Landlord Advocates: For those on the landlord side of the table, not only should you insist that the renewal term rental will be 100% of the fair market value but, in line with the “Dancing on the Ceiling” prong of the aforesaid theory inspired by Lionel Richie, landlord advocates need to break-dance their way over and above the ceiling without limits by creating a floor on such FMV by providing that the renewal rent shall be no lower than the net effective rental at lease expiration plus 3% to 5%.
Tenant Advocates: On the tenant side, not only do you want to take a surgical machete to the aforesaid floor and percentage bumps applied thereto, but furthermore, you want:
- the renewal term rental to be 90 to 95% of fair market value; and
- the fair market value to be based upon all “relevant market factors.”
For those who care to feast on a buffet of pro-tenant renewal option appetizers, I’ll conclude this segment with a hybrid example of what, on occasion, we have been successful in negotiating with a “market or advocate challenged” landlord:
“Tenant or Tenant’s parent, affiliate, subsidiary or permitted assignee or subtenant shall have the right to renew this Lease (“Renewal Option”) at its option for two (2) additional terms of five (5) years each (“First Renewal Term” and “Second Renewal Term”, respectively). Such Renewal Options shall be exercised by Tenant no later than nine (9) months prior to the term expiration date of the Lease.
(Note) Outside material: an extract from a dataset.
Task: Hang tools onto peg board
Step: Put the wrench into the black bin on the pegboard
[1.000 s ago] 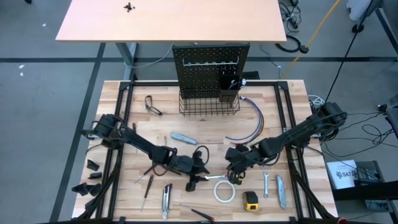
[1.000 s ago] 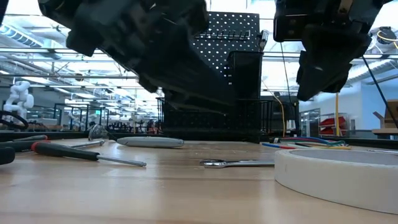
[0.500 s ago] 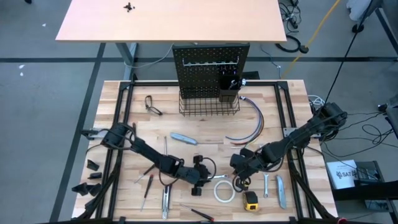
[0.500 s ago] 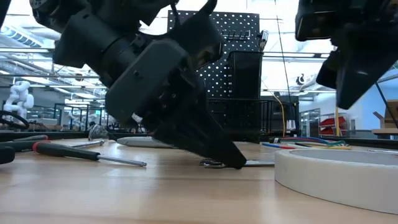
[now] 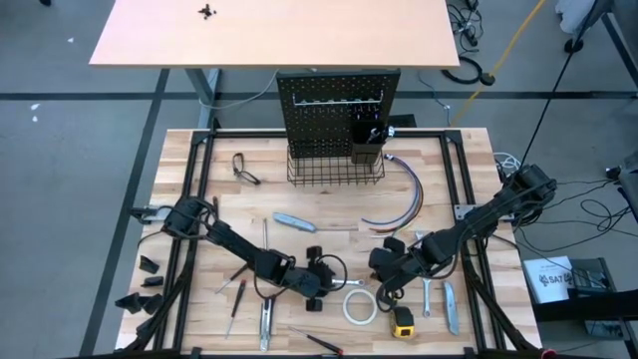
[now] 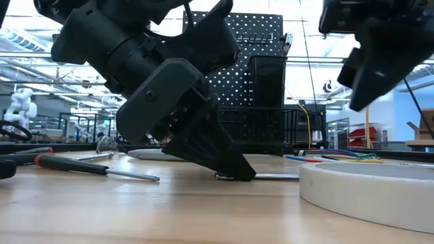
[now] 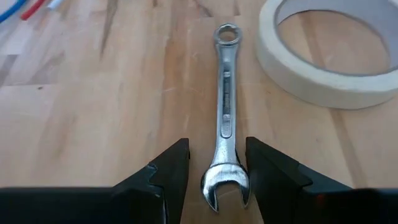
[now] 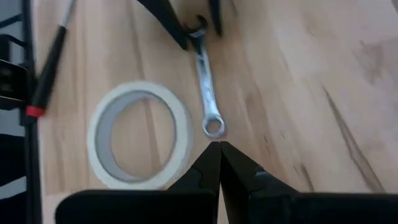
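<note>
Left gripper: jaws part-open, straddling the combination wrench's open end on the surface, not gripping.
Right gripper: jaws shut, empty, hovering at the wrench's 3 o'clock.

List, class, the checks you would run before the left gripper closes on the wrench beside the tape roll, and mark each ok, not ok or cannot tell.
1. Left gripper straddles the wrench, its open-jawed end between the fingers: ok.
2. Fingers down at the tabletop: ok in the low view.
3. Fingers not yet touching the wrench: ok, a gap shows each side.
4. Tape roll clear of the fingers: ok, it lies off near the ring end.
5. Right gripper shut and out of the way: cannot tell; its tips point at the ring end, close by.
6. Free hook on the peg board: cannot tell.
</note>
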Action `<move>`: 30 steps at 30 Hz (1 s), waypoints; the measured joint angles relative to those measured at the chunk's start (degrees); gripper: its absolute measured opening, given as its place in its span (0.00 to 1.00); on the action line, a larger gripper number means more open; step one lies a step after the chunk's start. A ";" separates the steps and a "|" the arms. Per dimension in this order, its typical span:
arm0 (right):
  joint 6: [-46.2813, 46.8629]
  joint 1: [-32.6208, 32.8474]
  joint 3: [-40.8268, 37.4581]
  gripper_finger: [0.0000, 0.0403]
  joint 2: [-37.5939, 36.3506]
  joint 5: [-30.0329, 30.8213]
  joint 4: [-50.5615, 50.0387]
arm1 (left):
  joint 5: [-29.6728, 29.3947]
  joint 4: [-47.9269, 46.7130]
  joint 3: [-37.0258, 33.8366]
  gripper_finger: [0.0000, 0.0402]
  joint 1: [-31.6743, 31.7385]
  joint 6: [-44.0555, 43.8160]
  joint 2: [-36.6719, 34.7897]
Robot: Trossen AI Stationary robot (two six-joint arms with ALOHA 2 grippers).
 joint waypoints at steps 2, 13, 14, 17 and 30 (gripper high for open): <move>-1.50 -0.38 0.00 0.00 0.89 -0.12 2.31 | -0.42 -0.31 -0.06 0.40 0.19 0.00 0.00; -3.56 -2.85 0.00 0.00 6.34 -6.10 6.82 | -0.91 0.62 -0.35 0.40 1.76 -0.89 -0.56; -3.54 -2.92 0.00 0.00 6.72 -6.54 7.19 | -0.51 0.63 -0.36 0.40 1.78 -0.62 -0.77; -3.54 -3.05 -0.04 0.00 7.42 -6.52 8.33 | 0.87 0.23 -0.46 0.40 1.86 0.44 -1.53; -2.71 -3.25 -0.04 0.00 11.55 -6.48 10.29 | 1.73 1.08 -0.43 0.40 1.75 0.63 -7.04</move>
The Base Rent for the First Renewal Term (“First Renewal Rent”) shall be subject to a 5% rental escalation from Year 10, and the Base Rent for the Second Renewal Rent shall be at 95% of FMV. Years 12 through 15 and Years 17 through 20 shall be subject to annual 2.5% increases. FMV to be determined based upon all relevant market conditions. For the First Renewal Term, landlord in the form of a free fixed rent credit, shall provide tenant with a $15 psf tenant improvement allowance for paint, flooring and other decorative purposes. As to making its determination of the FMV of the Premises, the appraisers shall take into account “relevant market factors” by taking into account all then-relevant market conditions, including the then-current rentals and/or licenses of comparable space and similar properties in the local rental market as of the appraisal date, as well as other relevant market conditions (e.g., what a willing non-sublease tenant would pay and a willing landlord would accept on a non-sublease, non-renewal basis, for unencumbered space comparable to the Premises giving appropriate consideration to market concessions and to all economic terms, including length of lease term, size and location of premises, and whether tenant improvements or allowance are or are not being provided for such comparable space and whether or not brokerage commissions and free rent concessions are being paid and/or granted, respectively).”
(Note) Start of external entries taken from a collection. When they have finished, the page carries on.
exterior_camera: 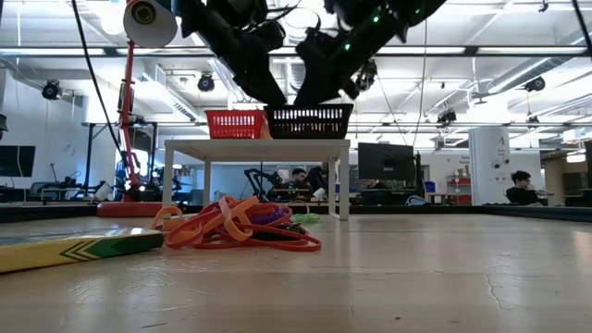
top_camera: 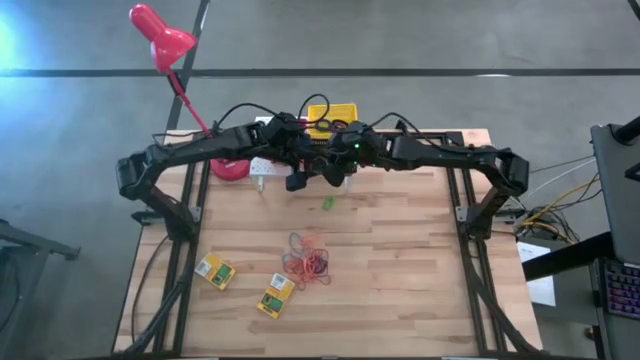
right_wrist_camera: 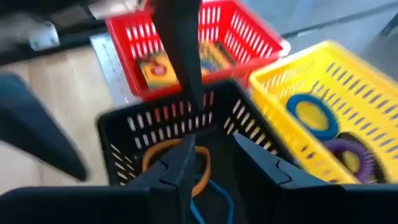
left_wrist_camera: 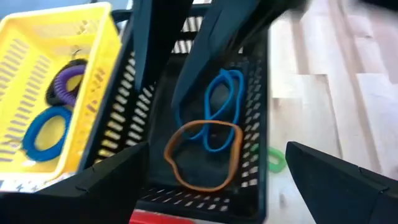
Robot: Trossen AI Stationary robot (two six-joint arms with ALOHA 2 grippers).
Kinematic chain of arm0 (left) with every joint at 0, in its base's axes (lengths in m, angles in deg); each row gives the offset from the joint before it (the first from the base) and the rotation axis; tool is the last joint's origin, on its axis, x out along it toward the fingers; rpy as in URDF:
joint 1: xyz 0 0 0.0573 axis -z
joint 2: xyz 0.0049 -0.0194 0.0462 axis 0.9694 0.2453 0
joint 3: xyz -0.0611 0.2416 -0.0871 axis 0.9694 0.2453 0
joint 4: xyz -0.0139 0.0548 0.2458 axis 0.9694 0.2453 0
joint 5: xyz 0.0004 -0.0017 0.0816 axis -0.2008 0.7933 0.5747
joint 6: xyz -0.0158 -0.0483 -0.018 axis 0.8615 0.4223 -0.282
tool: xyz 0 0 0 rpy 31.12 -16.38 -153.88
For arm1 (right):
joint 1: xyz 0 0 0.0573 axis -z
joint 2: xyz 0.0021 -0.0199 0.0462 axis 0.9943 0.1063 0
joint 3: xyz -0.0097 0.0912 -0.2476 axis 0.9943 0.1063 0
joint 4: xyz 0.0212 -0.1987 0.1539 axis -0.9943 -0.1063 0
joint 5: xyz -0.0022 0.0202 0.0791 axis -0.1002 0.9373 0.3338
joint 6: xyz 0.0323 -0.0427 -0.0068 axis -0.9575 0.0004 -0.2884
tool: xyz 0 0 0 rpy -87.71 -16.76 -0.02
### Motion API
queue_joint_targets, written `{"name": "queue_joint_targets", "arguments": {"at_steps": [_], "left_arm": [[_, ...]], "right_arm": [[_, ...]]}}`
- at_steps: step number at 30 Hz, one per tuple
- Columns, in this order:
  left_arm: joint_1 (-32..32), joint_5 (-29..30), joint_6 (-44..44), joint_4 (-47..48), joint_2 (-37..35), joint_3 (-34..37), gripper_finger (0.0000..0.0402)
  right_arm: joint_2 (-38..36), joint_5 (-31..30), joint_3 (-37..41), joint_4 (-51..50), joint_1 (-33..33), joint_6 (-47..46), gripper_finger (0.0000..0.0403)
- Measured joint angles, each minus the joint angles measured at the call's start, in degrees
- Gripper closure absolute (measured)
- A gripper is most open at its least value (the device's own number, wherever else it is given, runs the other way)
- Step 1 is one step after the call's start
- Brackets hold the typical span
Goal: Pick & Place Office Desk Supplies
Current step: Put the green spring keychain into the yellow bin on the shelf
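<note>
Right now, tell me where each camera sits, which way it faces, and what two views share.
High: overhead, straight down on the table; both arms meet at its far edge.
Low: at tabletop height, level past the rubber bands; arms enter from above.
Left wrist: on the left arm, down into the black basket; left hand open.
Right wrist: on the right arm, over that basket; right hand partly closed.
Shared: both wrists show the black and the yellow basket.

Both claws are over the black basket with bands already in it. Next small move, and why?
Probably lift the right claw clear of the black basket. An orange band and a blue band already lie inside, nothing shows between its fingers, and more bands wait on the table. The left claw hangs open above the basket.
</note>
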Motion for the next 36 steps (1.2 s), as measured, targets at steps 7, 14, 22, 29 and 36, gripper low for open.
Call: {"name": "queue_joint_targets", "arguments": {"at_steps": [7,14,22,29,36], "left_arm": [[1.66,3.74,2.19,0.34,-4.35,-0.65,0.0029],[7.89,4.14,3.46,-1.9,-14.19,3.53,0.0036],[12.53,11.65,13.55,-12.39,-24.82,21.61,0.0037],[17.17,13.61,22.82,-23.79,-31.36,38.32,0.0039],[23.72,20.87,36.85,-26.25,-32.53,47.98,0.0041]], "right_arm": [[-7.44,-0.13,3.43,-1.4,-3.61,1.99,0.0316],[-11.77,0.22,12.92,-1.95,-12.31,2.3,0.0318],[-9.76,0.22,25.23,10.95,-19.01,0.25,0.0321],[-2.07,0.19,28.75,20.63,-20.67,-1.6,0.0304],[9.76,-5.12,28.29,33.42,-20.65,-3.25,0.0252]]}}
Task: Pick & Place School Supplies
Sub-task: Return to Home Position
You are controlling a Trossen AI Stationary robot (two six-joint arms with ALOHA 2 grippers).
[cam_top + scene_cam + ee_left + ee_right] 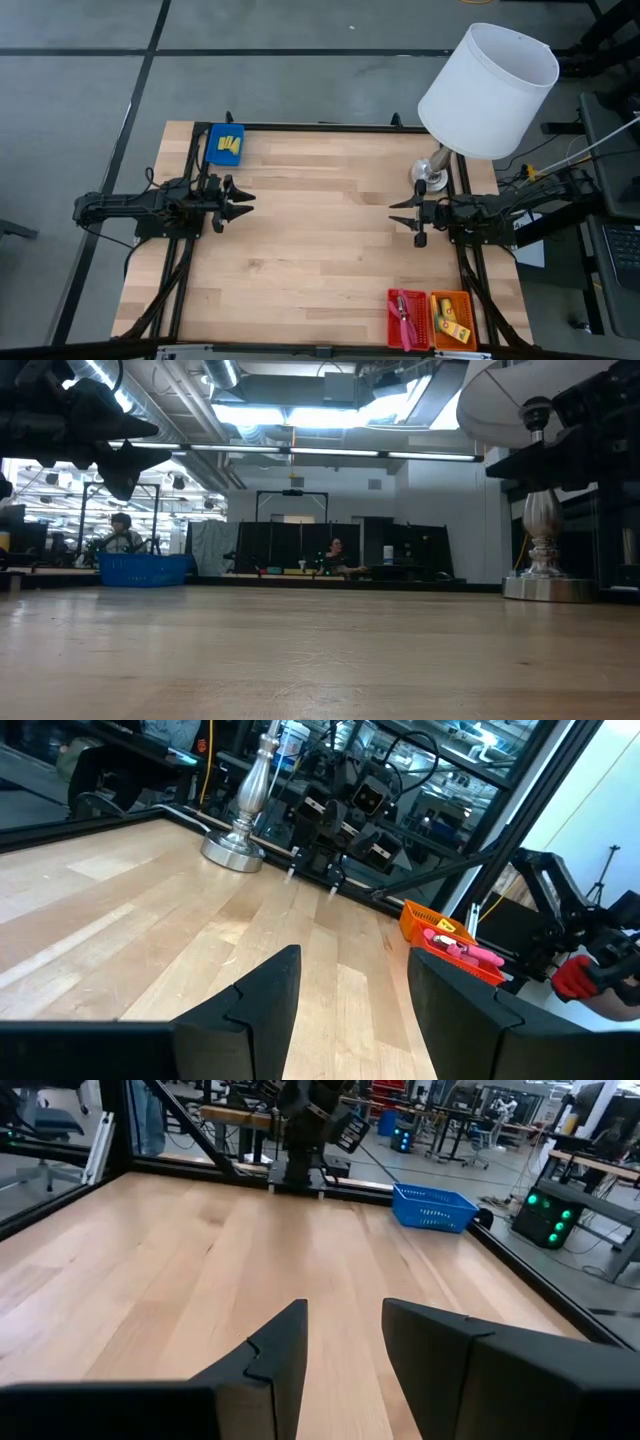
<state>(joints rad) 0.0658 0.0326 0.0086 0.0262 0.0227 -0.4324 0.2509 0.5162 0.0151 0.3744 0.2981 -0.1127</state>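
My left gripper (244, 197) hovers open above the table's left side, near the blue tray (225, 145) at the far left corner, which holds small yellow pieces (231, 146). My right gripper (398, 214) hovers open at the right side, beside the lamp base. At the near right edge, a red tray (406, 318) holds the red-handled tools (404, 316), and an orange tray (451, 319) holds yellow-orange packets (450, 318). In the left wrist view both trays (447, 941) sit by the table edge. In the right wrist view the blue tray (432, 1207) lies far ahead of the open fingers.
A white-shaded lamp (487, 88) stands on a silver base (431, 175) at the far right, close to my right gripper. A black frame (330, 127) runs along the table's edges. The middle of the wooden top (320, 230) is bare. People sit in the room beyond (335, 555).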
In closing, I’m hopeful that the foregoing was able to enlighten yet educate advocates on all sides of the bargaining table when it comes to – as the song titles of both Pitbull and The Black Eyed Peas go, a landlord and tenant’s mantra of “Don’t Stop the Party” that is the potential extension of their lease term. Until the next segment of “Time for a Leasing Intervention?,” be well my friends, and may your Leasing REality be a fruitful one!